- Work instruction -
Each line below with the string "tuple" should be copied.

- Records to use -
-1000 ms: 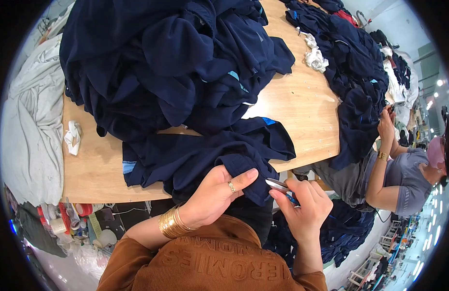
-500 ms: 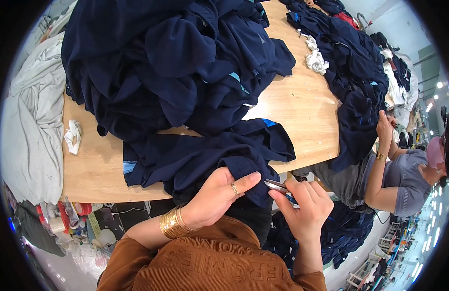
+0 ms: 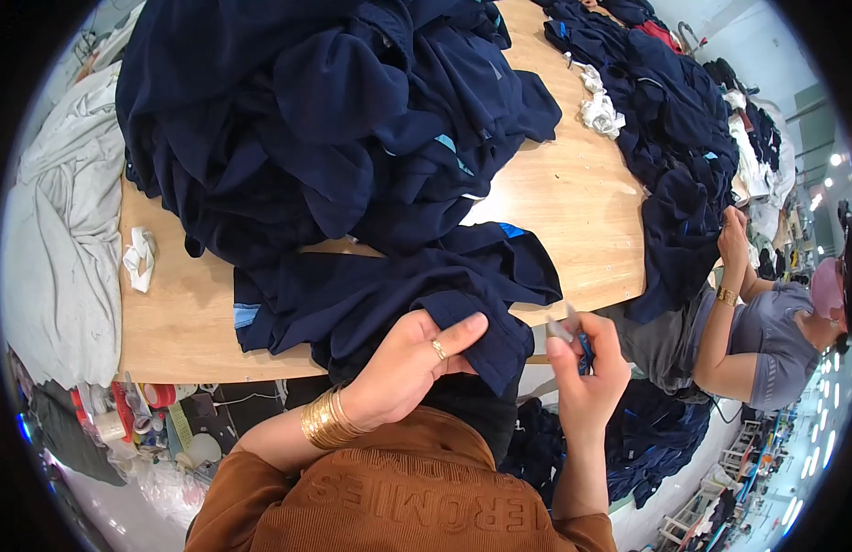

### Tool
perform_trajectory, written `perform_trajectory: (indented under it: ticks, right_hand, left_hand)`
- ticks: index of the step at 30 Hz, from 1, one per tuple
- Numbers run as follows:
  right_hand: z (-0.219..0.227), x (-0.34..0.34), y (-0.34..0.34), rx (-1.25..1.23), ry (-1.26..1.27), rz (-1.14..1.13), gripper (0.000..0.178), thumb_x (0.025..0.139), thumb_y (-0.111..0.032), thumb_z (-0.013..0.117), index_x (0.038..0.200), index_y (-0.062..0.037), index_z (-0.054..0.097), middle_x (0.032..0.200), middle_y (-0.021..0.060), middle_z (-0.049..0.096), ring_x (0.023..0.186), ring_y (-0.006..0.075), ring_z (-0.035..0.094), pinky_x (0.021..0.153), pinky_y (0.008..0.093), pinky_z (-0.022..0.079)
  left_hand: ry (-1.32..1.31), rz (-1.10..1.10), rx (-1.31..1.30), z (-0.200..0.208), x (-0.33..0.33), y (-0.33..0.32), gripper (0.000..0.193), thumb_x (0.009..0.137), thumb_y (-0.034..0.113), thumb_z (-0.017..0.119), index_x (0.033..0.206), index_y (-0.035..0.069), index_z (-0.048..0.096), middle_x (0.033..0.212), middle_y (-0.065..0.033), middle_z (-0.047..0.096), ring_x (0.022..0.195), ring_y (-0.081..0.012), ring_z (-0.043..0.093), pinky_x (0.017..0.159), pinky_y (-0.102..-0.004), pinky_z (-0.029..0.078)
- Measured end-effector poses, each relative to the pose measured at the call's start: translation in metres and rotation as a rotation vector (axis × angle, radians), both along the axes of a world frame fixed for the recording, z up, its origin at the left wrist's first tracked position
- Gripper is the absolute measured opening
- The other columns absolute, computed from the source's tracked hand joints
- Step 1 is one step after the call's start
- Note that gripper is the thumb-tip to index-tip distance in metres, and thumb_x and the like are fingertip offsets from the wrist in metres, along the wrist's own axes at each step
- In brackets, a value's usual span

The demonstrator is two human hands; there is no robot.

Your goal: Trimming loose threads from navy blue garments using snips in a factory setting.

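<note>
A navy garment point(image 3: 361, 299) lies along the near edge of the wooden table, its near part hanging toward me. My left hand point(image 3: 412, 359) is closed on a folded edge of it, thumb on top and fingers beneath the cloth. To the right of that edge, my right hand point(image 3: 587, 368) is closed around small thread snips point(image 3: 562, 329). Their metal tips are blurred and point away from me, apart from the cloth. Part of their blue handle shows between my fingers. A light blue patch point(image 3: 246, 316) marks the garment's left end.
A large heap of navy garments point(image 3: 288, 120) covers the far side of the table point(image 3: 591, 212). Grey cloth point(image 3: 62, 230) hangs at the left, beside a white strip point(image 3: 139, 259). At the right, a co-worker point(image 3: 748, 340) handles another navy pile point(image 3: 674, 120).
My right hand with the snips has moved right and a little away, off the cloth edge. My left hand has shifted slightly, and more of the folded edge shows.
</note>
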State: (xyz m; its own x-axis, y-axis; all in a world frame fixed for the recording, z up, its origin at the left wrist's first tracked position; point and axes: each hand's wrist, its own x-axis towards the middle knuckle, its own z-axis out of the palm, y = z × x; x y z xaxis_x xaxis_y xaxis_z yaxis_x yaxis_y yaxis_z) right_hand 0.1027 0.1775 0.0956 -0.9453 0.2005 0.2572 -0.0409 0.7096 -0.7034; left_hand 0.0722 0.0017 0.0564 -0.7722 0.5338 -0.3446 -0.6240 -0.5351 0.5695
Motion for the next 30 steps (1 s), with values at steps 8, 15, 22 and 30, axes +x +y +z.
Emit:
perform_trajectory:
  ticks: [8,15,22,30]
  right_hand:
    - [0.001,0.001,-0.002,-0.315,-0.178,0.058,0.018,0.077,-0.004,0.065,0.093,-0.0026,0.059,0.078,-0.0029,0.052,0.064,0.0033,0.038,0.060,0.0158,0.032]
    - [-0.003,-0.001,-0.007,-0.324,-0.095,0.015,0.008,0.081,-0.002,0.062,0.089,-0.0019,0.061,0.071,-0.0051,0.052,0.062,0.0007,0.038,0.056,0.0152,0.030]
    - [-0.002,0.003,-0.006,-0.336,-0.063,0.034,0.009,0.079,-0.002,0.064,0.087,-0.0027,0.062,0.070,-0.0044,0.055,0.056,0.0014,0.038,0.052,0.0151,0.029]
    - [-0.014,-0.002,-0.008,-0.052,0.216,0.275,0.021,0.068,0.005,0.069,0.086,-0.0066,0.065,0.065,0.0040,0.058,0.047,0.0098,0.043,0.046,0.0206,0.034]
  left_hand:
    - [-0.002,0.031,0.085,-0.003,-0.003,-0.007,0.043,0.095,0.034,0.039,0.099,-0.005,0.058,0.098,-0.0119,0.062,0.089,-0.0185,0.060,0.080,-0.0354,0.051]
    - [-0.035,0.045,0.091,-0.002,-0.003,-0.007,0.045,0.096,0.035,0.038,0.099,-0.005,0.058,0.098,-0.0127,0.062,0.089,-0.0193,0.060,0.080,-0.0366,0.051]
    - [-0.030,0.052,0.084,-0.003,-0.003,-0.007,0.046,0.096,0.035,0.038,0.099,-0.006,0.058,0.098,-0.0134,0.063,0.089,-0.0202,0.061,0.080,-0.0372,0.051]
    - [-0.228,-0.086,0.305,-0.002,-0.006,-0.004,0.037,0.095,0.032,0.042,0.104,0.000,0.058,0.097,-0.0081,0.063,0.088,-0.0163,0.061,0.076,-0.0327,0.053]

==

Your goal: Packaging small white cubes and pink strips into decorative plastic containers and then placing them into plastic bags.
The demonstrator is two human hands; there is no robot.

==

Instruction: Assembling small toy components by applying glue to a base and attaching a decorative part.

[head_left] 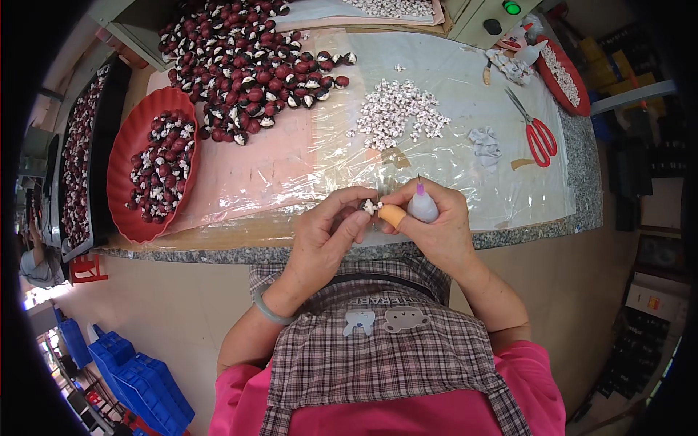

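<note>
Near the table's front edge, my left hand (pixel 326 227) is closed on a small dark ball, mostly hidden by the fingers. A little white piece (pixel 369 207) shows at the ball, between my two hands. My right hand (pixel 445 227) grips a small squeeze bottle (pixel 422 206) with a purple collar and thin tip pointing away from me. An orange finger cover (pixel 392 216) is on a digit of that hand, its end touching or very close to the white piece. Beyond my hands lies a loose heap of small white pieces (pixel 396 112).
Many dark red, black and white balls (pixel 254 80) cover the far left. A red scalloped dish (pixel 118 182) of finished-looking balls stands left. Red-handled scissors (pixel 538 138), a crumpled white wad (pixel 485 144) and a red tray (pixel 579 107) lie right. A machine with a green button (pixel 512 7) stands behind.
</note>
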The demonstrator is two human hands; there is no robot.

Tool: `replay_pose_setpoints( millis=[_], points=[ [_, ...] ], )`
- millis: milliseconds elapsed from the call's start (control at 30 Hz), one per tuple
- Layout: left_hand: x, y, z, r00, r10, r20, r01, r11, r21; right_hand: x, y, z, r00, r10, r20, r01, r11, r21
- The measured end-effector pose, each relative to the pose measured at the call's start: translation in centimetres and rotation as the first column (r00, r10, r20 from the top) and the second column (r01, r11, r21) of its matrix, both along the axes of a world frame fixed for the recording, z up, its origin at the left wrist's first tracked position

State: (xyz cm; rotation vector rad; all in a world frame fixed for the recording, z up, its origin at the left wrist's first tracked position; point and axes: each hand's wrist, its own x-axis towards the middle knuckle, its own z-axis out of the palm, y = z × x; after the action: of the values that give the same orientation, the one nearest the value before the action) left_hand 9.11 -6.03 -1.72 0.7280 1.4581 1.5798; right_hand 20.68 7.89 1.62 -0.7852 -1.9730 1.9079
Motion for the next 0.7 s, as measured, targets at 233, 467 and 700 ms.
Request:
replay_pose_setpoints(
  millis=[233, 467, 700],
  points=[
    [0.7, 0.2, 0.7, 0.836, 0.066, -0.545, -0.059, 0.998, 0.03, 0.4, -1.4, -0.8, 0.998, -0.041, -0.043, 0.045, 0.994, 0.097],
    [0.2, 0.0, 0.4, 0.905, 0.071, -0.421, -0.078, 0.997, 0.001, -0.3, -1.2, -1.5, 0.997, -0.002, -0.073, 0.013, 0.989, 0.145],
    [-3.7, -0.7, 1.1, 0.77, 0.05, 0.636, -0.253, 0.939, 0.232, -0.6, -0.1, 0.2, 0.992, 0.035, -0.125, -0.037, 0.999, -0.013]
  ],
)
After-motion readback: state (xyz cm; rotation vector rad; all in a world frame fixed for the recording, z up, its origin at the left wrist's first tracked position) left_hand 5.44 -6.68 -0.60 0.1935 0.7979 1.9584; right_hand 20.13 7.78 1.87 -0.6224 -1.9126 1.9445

- Response box -
- ticks: index of the step at 30 Hz, from 1, one per tuple
- millis: milliseconds elapsed from the call's start (control at 30 Hz), one per tuple

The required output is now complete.